INSTRUCTIONS FOR THE TASK: The number of lines in the entries below holding the word "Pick" is all that is needed here.

** THE RECORDS follows **

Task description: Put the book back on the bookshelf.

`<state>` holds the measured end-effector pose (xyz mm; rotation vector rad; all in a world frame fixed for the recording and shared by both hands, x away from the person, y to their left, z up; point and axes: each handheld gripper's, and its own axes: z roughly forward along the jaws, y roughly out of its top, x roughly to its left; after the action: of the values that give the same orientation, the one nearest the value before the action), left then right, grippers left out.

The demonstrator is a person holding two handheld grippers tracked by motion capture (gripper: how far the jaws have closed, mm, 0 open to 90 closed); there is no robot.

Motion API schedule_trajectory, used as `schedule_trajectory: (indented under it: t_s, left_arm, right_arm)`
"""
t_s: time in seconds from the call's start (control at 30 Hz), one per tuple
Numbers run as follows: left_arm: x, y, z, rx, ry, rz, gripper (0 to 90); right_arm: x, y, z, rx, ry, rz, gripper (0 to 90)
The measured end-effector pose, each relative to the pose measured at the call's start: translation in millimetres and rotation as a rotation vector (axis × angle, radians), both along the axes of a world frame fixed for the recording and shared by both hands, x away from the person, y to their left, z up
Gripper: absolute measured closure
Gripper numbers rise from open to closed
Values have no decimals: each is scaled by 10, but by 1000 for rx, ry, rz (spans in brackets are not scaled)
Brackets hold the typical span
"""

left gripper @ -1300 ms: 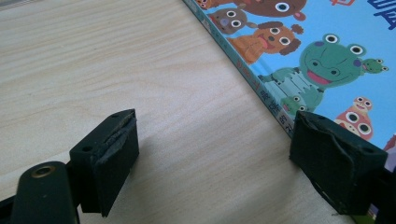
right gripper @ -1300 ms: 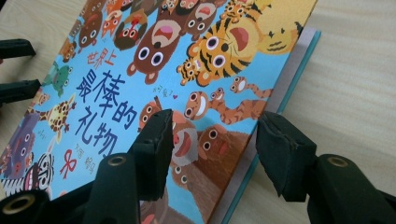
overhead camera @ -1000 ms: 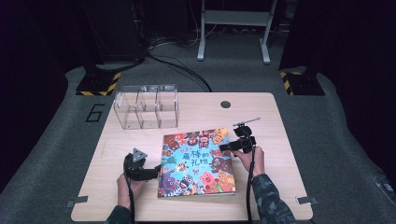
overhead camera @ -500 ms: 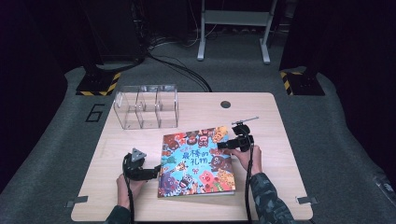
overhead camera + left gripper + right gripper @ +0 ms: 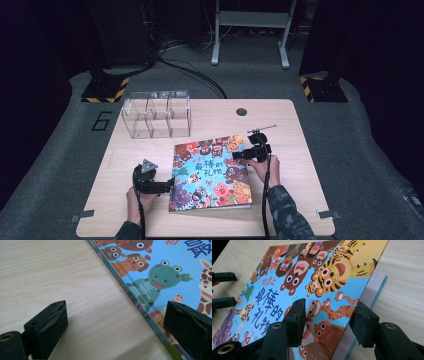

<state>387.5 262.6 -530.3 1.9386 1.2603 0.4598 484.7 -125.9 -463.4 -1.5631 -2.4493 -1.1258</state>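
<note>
Two grippers work at one book (image 5: 210,172), which lies flat on the table (image 5: 300,200) a little toward six o'clock of its middle, cover up, its spine at the nine o'clock side. The cover is bright blue and crowded with cartoon animals and large Chinese characters.

At the book's nine o'clock, the left gripper (image 5: 167,184) sits low at the spine, held by the person's left hand (image 5: 137,200). Its jaws stand wide apart and have just been opening; in the left gripper view one jaw is over bare wood and the other over the cover, with the spine (image 5: 130,293) running between them, and neither pad presses on it.

At the book's three o'clock, the right gripper (image 5: 239,156) reaches in over the cover's open edge, held by the right hand (image 5: 262,170). In the right gripper view its jaws straddle that edge: one pad lies over the cover (image 5: 312,277), the other just outside it, with a gap showing on both sides. The cover's edge is lifted slightly, baring a strip of the page (image 5: 374,290) below. Those jaws have just been closing a little.

Toward eleven o'clock of the book, well apart from it, stands a clear box (image 5: 156,114) with three compartments.
</note>
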Motion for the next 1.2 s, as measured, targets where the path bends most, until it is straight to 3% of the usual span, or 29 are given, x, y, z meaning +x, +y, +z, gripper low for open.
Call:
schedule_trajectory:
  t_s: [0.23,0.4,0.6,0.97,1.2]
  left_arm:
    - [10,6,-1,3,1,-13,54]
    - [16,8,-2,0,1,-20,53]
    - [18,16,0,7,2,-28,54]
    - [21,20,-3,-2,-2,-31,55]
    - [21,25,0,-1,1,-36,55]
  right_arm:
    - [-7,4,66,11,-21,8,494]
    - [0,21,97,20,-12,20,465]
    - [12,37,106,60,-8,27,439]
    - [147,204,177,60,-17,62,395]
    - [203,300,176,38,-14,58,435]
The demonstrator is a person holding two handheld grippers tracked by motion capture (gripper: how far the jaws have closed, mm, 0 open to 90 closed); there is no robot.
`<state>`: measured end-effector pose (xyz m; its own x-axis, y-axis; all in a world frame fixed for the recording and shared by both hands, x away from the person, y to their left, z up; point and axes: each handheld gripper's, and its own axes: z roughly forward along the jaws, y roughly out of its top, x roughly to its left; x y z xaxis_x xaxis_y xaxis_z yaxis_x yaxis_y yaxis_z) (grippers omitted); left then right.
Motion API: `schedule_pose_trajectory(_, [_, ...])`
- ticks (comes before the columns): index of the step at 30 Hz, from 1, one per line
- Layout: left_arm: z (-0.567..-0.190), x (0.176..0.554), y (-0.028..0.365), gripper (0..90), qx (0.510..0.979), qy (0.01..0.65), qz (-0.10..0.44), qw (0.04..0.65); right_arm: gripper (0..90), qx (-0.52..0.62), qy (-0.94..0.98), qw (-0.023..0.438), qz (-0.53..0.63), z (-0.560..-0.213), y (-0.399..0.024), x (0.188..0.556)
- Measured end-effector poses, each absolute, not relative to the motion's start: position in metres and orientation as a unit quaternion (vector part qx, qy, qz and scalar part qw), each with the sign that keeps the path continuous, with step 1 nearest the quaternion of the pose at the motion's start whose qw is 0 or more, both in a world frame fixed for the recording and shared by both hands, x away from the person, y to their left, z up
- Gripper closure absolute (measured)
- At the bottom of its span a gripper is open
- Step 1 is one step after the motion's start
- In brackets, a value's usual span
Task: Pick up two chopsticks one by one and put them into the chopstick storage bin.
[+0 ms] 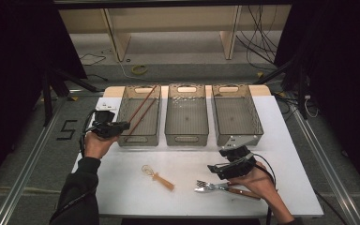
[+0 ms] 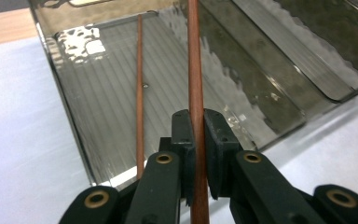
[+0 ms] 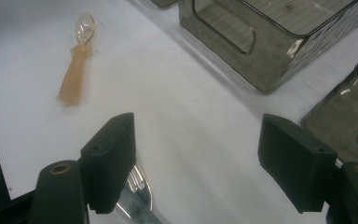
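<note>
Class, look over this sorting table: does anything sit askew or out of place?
Mostly tidy. One chopstick leans slanted across the left bin, its tip over the rim, while the left gripper grips the other chopstick. The fork and spoon lie loose on the table.

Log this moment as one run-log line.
left gripper: shut on chopstick, over left bin | second chopstick: in bin | right gripper: open over fork | spoon: on table

Smooth wooden chopstick [image 2: 196, 70], glossy plastic bin [image 2: 98, 84]
</note>
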<state>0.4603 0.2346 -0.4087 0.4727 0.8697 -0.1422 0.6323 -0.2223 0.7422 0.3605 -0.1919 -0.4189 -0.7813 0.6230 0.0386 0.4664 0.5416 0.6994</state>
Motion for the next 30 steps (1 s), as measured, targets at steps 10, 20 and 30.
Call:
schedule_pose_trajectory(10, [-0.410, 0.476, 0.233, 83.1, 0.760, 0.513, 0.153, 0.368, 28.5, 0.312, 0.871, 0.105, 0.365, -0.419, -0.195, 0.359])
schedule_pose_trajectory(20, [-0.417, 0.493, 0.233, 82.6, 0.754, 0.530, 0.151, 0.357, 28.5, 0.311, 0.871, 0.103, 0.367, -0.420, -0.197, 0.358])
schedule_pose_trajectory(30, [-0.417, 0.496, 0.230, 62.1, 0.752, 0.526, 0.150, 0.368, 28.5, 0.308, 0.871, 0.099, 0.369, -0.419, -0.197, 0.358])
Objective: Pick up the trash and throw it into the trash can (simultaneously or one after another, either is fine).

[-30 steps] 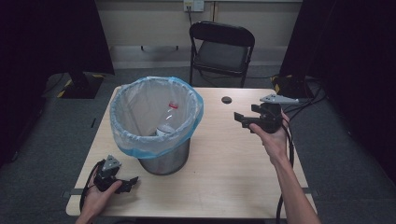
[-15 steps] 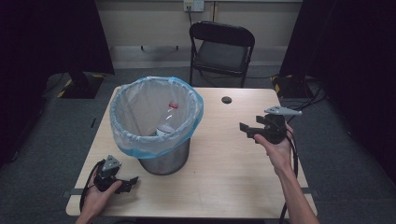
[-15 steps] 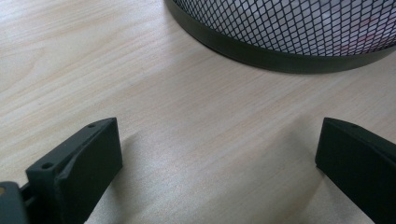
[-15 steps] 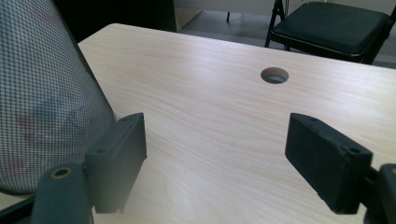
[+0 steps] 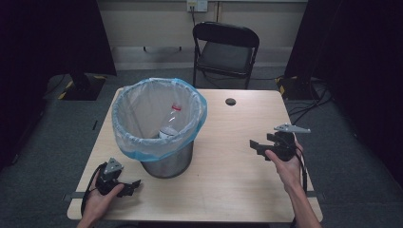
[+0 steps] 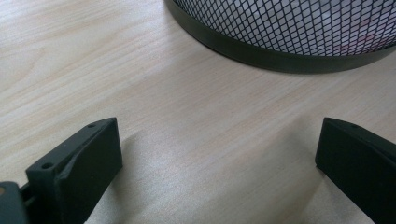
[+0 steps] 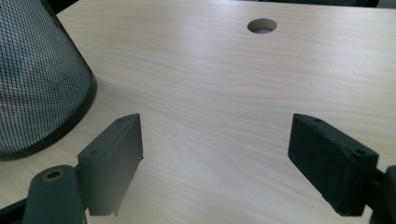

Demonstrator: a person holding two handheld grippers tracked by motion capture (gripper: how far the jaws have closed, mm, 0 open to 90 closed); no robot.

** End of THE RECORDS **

SOLVED EXERCISE: 2